Wednesday, January 14, 2026

Q&A with Grant Faulkner

 



 

 


 

 

Grant Faulkner is the author of the new book something out there in the distance. His other books include The Art of Brevity. He cohosts the Write-minded podcast, is the cofounder of the journal 100 Word Story, and is an executive producer for the show America's Next Great Author.  

 

Q: What inspired you to write something out there in the distance?

 

A: I’ve been writing flash fiction—little snapshots of life—for the last 15 years or so. I’m also a photographer. I’ve been interested in the interaction between text and image for years, which is one reason we couple all of the stories we publish on 100wordstory.org with an image and also offer a monthly photo prompt.

 

When I think of my life, I think of it as a collage of snapshots. This book allowed me to portray these small, fleeting, but arresting moments of life through the characters of Dawn and Jonny through my good friend Gail Butensky’s photos.

 

It’s a love story. It’s a death story. It’s a road trip story. I love writing about tragic love. So much of love is tragic in the end.

 

Q: How did you and Gail Butensky collaborate on the project, and what do you think her photographs add to the book?

 

A: Oh, Gail’s photos are at the center of the book. They’re the genesis of the book. We waited tables together back in the early ‘90s, and I’ve always admired her photos and her overall aesthetic.

 

She gave me 30 or so photos to write tiny stories to, and I found each photo to be so full of stories, so full of possibilities.

 

Even though the stories are short, the stories coupled with the photos make the book expansive, so it can feel like a novel or a film. Gail and I share an obsession with the Southwest and road trips through the desert.

 

I call it a “flash novel.” I just love the way her photos and the stories weave in and out of each other.
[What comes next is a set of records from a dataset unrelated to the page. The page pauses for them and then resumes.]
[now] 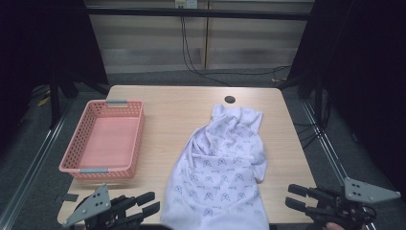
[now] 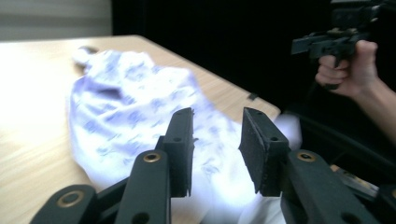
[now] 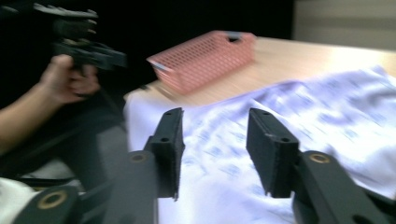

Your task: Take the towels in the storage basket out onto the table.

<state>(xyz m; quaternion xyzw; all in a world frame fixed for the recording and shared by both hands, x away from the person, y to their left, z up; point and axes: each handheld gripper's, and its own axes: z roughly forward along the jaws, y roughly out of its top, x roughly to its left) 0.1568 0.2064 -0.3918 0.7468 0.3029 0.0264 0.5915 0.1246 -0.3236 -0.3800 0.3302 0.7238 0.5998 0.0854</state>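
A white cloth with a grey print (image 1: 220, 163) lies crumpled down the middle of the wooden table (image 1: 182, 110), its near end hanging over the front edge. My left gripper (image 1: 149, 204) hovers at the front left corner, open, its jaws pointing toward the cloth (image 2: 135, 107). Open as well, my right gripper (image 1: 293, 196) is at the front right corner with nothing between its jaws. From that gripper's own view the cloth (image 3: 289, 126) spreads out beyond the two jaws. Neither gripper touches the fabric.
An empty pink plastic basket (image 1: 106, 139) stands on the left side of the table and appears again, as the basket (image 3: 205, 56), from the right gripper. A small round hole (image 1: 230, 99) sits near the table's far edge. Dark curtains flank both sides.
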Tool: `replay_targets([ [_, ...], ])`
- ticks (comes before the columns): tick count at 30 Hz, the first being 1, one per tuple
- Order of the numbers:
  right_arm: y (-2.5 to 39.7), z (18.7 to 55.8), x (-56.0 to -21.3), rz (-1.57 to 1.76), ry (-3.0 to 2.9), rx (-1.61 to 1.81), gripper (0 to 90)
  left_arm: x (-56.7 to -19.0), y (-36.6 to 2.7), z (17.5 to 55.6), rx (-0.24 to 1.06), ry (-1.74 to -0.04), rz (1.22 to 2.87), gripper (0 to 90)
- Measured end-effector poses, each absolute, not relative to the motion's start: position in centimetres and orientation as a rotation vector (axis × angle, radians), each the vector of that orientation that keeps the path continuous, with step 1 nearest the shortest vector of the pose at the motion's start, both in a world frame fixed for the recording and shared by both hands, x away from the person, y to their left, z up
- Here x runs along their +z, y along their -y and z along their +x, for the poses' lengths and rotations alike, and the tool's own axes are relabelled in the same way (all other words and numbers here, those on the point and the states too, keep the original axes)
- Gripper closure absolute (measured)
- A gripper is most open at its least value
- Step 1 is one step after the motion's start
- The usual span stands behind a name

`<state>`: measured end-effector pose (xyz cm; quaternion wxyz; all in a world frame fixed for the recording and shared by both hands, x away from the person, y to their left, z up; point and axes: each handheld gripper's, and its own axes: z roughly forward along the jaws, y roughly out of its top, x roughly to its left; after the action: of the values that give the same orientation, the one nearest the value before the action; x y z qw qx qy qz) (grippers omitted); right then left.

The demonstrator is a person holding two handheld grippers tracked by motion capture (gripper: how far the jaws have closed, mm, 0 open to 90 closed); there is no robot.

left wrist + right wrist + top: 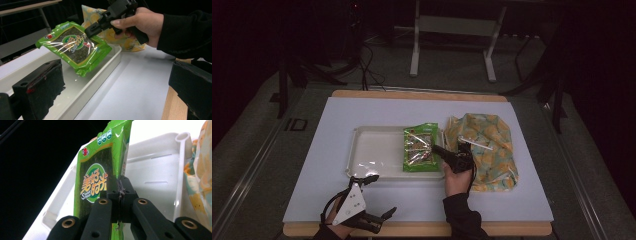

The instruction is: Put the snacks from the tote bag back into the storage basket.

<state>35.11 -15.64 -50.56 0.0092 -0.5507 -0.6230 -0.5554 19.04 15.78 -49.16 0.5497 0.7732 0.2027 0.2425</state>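
Light is falling from above onto the white table cover (377, 107), leaving the floor and the frames beyond its far edge sinking into near black. Glare is streaking across the green packet (73, 47) and glinting off the white tray (367, 150) near its front edge. The high view is looking soft and grainy. Close jaws are blurring slightly in both gripper views.

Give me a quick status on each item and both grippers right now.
Snack packet: gripped at one edge, lifted and tilted above the tray.
Tray: on the table, nothing else in it.
Cloth bag: lying right of the tray.
Right gripper: shut on the snack packet.
Left gripper: open, holding nothing.
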Motion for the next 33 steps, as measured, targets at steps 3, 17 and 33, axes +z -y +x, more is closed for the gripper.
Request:
replay_targets([
  [3, 15.5, 35.0, -50.9, -1.716, 1.944, -1.718, 88.9, -49.2, -15.8, 19.0, 0.574, -0.480, 1.832, 0.4],
  [17, 15.2, 34.5, -52.2, -1.722, 1.974, -1.648, 88.9, -49.2, -15.7, 19.1, 0.574, -0.478, 1.833, 0.4],
  [33, 15.8, 34.2, -52.8, -1.769, 2.026, -1.558, 88.6, -49.2, -15.7, 19.1, 0.578, -0.478, 1.836, 0.4],
])
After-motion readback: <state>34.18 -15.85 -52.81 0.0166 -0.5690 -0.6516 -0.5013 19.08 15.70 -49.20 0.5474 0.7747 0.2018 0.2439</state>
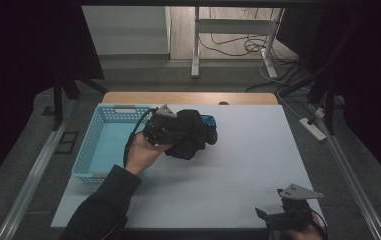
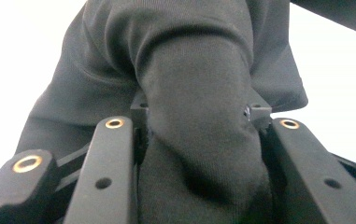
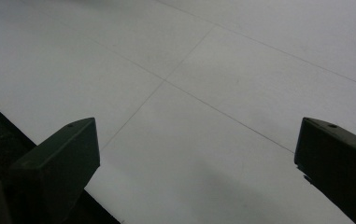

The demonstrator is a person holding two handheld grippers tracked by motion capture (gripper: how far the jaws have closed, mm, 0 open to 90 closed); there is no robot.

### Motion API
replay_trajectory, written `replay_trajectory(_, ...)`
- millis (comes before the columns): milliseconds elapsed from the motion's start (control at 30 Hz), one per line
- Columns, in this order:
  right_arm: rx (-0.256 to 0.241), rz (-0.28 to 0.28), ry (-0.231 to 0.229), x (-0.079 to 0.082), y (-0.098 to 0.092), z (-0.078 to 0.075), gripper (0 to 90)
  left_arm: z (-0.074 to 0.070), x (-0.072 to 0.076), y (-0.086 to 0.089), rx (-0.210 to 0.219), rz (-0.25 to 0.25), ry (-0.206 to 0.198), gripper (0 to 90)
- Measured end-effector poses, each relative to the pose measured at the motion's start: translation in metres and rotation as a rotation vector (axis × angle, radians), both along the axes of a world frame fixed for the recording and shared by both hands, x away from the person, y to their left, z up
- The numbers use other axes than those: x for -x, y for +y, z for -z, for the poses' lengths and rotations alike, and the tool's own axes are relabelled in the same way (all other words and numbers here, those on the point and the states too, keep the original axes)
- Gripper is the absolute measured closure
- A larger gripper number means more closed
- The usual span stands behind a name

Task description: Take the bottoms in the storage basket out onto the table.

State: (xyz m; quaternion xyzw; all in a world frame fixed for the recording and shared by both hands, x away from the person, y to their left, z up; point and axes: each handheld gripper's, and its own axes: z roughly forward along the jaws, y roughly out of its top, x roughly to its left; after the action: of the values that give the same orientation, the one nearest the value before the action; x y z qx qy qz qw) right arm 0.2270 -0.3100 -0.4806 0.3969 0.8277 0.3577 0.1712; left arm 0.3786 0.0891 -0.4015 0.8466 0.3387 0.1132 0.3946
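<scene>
Work in hand: moving a black garment (image 1: 188, 137) toward the blue basket (image 1: 90, 145) at the left side of the table (image 1: 238, 165).
Left gripper (image 1: 164, 129): jaws pressed onto a thick fold of the black garment; the left gripper view shows the cloth (image 2: 199, 116) bunched between both jaws and bulging forward past them.
Garment position: held just right of the basket's right rim, above the white table surface; whether its lower edge touches the table cannot be told.
Blue item (image 1: 209, 125): partly visible behind the garment on its far side; its identity cannot be told.
Right gripper (image 1: 278, 215): jaws spread wide and holding nothing, parked near the front right table corner, well apart from the garment; the right gripper view shows bare table (image 3: 203, 93) between them.
Step judged: carry phase, garment gripped but not yet in the basket.
Next move calls for: shifting the left gripper leftward over the basket rim, keeping the hanging cloth clear of the rim, then releasing over the basket floor.
</scene>
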Motion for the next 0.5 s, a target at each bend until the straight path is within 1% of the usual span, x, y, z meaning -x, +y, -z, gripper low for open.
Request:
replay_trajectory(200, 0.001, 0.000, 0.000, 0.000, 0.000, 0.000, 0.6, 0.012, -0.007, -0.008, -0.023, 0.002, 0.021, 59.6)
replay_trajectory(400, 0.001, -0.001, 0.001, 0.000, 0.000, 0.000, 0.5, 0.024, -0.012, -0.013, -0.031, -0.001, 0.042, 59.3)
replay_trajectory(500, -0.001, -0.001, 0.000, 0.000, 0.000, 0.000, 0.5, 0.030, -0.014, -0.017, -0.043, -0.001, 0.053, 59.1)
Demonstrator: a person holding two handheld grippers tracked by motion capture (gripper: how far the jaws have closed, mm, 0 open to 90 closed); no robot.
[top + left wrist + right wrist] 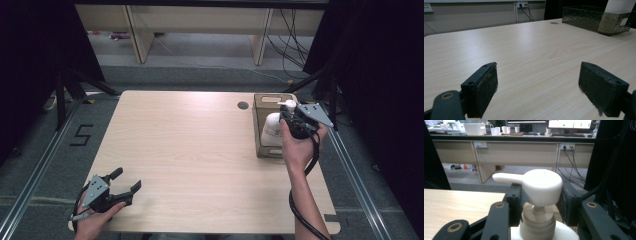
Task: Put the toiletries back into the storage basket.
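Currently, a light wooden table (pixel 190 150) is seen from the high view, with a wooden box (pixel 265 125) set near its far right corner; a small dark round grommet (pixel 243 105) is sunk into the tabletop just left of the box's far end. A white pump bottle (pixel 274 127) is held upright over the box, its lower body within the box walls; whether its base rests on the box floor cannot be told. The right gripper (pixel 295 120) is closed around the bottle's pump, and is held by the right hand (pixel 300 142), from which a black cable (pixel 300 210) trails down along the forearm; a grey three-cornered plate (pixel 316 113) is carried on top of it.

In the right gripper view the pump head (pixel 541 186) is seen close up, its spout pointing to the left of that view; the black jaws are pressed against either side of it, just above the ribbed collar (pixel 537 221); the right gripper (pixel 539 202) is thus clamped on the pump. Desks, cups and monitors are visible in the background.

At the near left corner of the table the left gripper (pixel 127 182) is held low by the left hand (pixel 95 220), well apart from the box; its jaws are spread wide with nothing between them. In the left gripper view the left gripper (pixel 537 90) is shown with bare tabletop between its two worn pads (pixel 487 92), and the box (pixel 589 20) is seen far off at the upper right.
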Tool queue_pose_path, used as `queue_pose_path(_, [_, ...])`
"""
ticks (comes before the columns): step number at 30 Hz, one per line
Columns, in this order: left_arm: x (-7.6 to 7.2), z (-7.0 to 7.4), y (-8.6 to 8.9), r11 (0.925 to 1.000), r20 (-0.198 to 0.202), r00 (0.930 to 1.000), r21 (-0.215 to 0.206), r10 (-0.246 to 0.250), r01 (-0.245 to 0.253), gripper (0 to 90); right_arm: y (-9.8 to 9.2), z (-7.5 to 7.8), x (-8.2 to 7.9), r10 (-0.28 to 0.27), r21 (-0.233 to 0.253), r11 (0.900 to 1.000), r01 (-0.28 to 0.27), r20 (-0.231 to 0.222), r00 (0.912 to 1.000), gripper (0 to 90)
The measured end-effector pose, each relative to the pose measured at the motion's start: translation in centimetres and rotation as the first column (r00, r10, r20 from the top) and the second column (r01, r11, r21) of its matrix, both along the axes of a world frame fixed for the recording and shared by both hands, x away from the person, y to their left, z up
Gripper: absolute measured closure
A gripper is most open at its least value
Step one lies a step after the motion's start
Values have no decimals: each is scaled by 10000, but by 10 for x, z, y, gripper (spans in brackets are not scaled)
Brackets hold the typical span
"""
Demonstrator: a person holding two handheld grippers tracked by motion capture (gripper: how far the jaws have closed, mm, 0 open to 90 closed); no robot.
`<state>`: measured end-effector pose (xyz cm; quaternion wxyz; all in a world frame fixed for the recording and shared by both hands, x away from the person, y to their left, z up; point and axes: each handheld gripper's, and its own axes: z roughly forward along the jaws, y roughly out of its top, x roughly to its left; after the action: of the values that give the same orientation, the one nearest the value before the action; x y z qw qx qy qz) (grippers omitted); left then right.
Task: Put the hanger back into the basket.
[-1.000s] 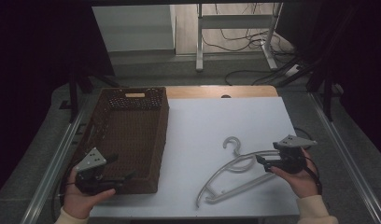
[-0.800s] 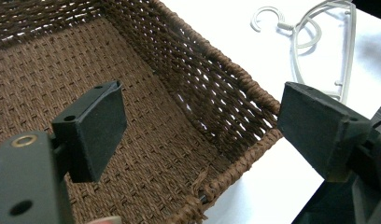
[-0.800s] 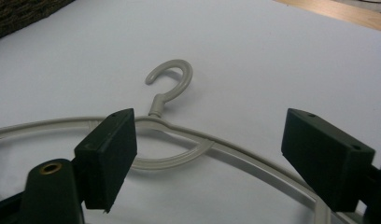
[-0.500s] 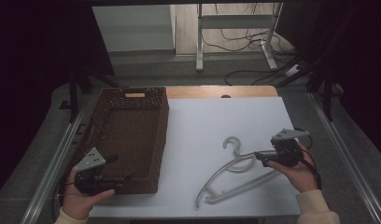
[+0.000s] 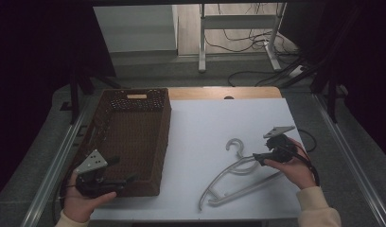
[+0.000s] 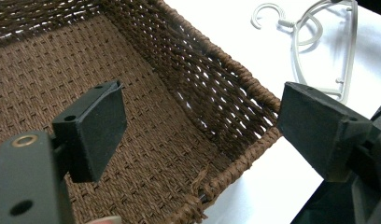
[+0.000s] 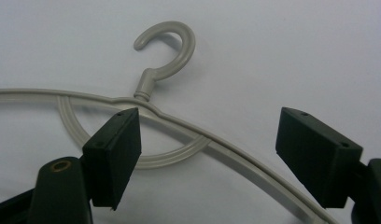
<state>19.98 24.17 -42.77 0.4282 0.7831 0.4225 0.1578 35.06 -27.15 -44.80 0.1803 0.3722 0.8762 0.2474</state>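
A pale grey plastic hanger (image 5: 238, 177) lies flat on the white table top (image 5: 205, 127), hook (image 5: 235, 143) pointing away from me. My right gripper (image 5: 258, 158) hovers open at the hanger's right shoulder; in the right gripper view the hanger's arm (image 7: 235, 149) runs between the two spread pads (image 7: 115, 154), below the hook (image 7: 172, 44). A brown woven basket (image 5: 127, 137) sits on the left. My left gripper (image 5: 127, 179) is open at the basket's near right corner, one pad inside and one outside the corner wall (image 6: 235, 88). The hanger (image 6: 319, 42) lies beyond it.
A wooden strip (image 5: 224, 93) borders the table's far edge. Metal rails (image 5: 54, 170) run along both sides. Cables and a stand's legs (image 5: 238, 42) lie on the floor beyond. The right gripper's cable (image 5: 309, 137) loops on the table's right side.
My right gripper has moved slightly left and away from me along the hanger's shoulder. The left gripper has stayed at the basket's near corner.
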Motion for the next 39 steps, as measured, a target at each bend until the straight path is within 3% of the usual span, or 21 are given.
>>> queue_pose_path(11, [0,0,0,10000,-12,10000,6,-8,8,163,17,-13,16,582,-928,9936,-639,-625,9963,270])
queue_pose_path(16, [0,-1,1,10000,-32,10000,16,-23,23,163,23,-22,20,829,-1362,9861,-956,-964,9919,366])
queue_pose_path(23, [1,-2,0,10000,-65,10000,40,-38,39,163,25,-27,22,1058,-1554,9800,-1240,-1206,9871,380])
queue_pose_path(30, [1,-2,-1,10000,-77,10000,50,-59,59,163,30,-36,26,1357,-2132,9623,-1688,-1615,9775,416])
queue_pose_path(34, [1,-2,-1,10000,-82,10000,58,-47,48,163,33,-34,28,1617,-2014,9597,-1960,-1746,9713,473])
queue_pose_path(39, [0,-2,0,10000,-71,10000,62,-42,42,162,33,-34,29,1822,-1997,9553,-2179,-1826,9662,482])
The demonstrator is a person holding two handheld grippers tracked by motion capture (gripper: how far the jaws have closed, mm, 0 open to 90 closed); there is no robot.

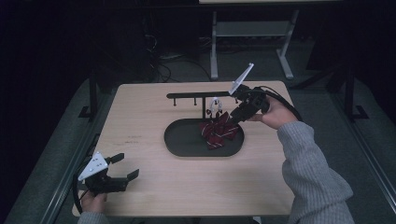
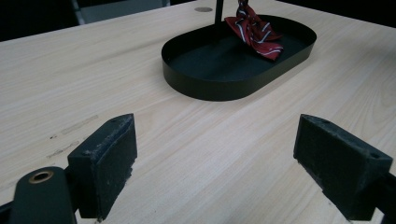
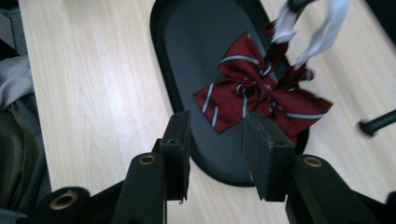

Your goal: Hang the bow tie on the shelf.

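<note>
My right hand-held gripper [image 3: 215, 140] is hovering over the near rim of the black oval tray [image 1: 182, 140], jaws partly spread with nothing between them. The red striped bow tie [image 3: 254, 95] is lying in the tray by the black stand [image 1: 201, 95]. My left hand-held gripper [image 1: 122, 168] is sitting wide open over the pale wood desk [image 1: 140, 112]. The room behind is looking dark.

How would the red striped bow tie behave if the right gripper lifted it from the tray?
The bow tie looks like soft fabric, so probably floppy and light. Its white strap loops upward, so it may snag. Unlikely to roll or break.
</note>
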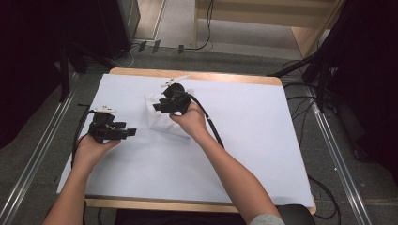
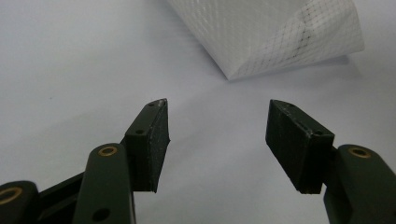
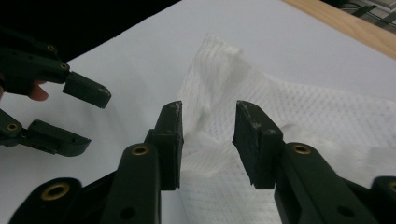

It’s a unique reading experience.

 

Q: How did you create your characters Dawn and Jonny, and how would you describe their relationship?

 

A: I like writing about love. I like writing about desperate characters. I like writing about lost characters. I like writing about characters who are smart but might not be school smart. I like writing about characters who are most comfortable when they’re unanchored from life, when they’re drifting. That’s when I’m most comfortable.

 

Jonny is devoted to Dawn. Dawn is devoted to Jonny in her way, but she’s also got a will and a drive that makes her naturally elusive. She’s strong and she doesn’t want to be weak, even though her cancer is making her weak. She’s always been able to run away from her problems, so that’s her natural inclination.

 

Jonny wants her to be happy. He wants to care for her. Even though he knows he can’t really make her happy and can’t really care for her. That’s the definition of tragedy.

 

Q: How was the book’s title chosen, and what does it signify for you?

 

A: The title comes from the first photo in the book. A woman is walking up a hill in the distance. She’s barely visible, somewhat similar to an Andrew Wyeth painting.

 

And that relates to Jonny's loss of Dawn, the way she recedes into the distance despite his efforts to keep her present, the way the landscape makes them smaller and less significant, the way death itself is out there in the distance. So much of life is something out there in the distance.

 

Q: What are you working on now?

 

A: I am working on two things: a final revision of my novel, The Letters, which delves into the nature of being haunted by love, tracing the paradoxes of loss and obsession that Roland Barthes explored so poetically in A Lover’s Discourse.

 

I’m also working on a memoir related to some heart problems that I have. I’m excavating my general tendency toward excess and being a maniac in a variety of ways, and how different health problems have spoken to me at different points in my life, and how I listened or didn’t listen to them.

 

Q: Anything else we should know?

 

A: Sign up for my weekly newsletter on Substack, Intimations: A Writer’s Discourse—it’s free!

 

Also, submit stories to 100 Word Story and sign up for classes at the Flash Fiction Institute, my new venture.

 

But … I’ll add that I want to write more books like this. This is my favorite book of all that I’ve written. I love writing to photographs, thinking of the world as a series of photographs.